**Task to complete**.
Your task is to copy every line below that contains the word "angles".

*** The data ***

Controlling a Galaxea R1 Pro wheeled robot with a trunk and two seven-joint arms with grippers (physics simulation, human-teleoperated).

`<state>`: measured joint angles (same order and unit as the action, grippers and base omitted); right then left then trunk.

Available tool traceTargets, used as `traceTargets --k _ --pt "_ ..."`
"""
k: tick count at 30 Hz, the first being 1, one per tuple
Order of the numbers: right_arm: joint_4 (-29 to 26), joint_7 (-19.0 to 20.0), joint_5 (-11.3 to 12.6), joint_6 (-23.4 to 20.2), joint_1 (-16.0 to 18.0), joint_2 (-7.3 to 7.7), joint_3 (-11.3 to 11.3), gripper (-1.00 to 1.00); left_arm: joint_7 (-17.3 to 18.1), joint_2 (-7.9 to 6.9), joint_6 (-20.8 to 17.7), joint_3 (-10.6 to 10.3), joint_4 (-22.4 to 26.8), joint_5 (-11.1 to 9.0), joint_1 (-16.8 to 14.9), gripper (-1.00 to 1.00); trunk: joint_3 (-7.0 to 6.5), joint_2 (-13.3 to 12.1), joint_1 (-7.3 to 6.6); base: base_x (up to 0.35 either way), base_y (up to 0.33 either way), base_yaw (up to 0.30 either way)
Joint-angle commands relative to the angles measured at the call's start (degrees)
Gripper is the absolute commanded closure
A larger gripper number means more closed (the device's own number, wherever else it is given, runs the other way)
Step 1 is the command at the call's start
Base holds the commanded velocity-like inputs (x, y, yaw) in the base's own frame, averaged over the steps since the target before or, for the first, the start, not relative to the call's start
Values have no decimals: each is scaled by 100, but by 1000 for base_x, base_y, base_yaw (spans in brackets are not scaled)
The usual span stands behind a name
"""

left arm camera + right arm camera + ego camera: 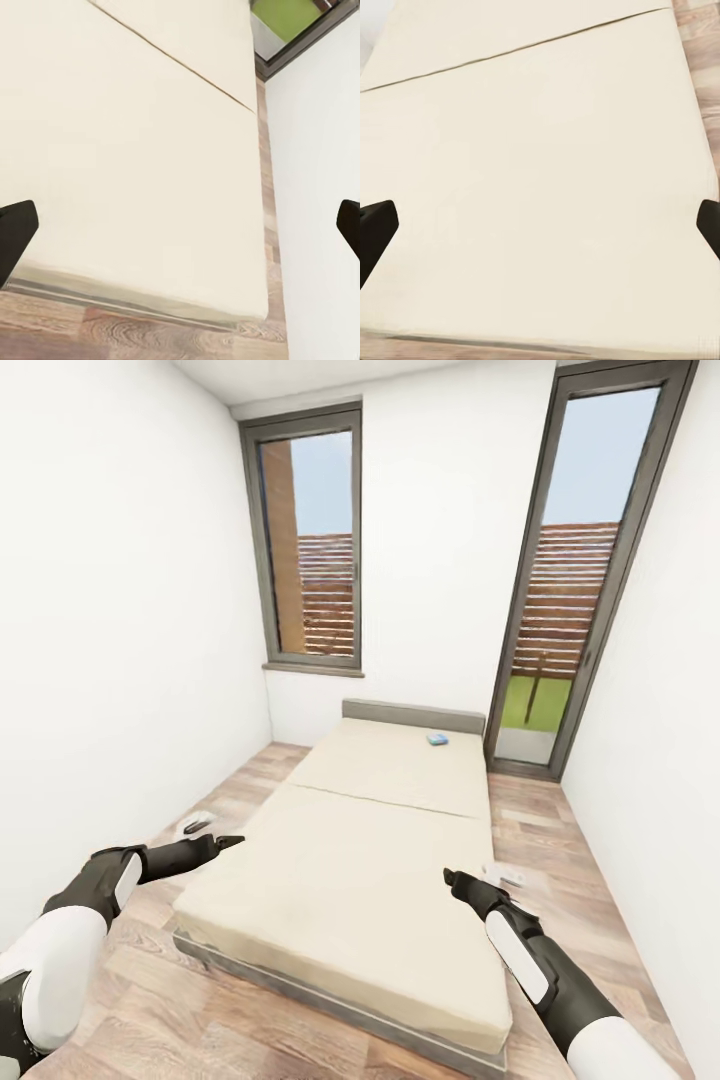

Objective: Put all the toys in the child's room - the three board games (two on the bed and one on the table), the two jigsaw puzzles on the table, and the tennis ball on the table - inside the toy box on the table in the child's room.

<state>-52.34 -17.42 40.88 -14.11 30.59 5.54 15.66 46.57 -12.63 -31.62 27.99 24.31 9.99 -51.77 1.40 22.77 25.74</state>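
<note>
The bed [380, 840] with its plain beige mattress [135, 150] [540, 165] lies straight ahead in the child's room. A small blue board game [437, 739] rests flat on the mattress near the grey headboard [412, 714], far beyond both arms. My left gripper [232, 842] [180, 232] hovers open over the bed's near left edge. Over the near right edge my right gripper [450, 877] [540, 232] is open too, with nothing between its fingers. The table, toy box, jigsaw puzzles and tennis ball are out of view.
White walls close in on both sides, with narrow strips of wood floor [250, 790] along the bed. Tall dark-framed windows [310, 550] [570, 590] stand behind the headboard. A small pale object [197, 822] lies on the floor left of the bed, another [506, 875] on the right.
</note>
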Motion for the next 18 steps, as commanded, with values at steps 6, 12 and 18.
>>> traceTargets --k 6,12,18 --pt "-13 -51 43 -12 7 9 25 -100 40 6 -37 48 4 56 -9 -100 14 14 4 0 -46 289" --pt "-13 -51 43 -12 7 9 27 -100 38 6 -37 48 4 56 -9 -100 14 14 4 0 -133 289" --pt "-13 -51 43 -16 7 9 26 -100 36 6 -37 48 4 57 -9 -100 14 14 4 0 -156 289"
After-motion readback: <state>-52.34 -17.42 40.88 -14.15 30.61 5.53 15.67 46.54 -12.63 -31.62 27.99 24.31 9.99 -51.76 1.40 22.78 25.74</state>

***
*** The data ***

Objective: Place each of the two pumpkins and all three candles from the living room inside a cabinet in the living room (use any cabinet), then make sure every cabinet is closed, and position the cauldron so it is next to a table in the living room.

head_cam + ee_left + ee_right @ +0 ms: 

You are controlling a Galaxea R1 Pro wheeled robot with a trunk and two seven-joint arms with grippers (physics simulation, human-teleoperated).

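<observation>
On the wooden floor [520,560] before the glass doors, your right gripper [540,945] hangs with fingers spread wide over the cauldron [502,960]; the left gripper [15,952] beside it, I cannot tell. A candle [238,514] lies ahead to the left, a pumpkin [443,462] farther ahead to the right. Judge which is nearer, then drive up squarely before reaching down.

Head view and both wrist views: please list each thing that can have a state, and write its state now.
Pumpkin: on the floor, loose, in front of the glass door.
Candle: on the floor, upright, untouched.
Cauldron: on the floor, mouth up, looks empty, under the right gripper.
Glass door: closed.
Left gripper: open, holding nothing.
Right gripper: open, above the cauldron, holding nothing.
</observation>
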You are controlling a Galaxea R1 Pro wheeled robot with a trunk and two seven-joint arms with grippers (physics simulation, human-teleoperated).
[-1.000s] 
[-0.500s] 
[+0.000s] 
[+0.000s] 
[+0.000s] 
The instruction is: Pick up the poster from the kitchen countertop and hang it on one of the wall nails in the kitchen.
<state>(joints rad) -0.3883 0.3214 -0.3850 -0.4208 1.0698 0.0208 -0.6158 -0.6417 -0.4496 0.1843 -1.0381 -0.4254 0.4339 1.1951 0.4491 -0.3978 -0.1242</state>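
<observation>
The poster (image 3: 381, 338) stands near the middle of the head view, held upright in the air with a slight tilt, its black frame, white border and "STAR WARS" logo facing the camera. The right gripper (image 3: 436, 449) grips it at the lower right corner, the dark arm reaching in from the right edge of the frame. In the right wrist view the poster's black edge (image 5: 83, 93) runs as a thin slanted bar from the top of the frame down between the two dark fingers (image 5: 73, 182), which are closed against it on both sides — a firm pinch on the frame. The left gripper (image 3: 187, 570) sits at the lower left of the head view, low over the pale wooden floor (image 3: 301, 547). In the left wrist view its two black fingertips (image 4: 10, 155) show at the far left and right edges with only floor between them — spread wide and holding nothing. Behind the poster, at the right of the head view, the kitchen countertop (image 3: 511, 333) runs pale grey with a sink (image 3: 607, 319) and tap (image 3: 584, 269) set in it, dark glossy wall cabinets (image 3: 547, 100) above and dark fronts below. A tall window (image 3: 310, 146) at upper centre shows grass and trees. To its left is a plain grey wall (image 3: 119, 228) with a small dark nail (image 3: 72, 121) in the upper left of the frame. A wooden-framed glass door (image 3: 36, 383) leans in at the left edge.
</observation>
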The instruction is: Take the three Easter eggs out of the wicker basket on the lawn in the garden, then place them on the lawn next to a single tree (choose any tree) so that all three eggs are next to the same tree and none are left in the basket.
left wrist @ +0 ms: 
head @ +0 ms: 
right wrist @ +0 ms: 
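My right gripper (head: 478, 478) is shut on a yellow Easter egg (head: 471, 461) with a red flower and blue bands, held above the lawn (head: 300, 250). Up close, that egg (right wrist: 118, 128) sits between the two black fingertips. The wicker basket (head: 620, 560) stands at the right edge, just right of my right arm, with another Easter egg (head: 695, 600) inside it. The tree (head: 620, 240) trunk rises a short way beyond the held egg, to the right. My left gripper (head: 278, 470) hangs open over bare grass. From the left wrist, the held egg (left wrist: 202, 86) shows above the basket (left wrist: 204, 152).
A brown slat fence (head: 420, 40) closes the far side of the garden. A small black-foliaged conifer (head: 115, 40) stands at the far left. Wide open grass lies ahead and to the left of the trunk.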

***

**Output for this task**.
`<state>`: measured joint angles (same order and unit as the action, grippers and base omitted); right then left then trunk.
Joint-angle commands relative to the angles measured at the call's start (degrees)

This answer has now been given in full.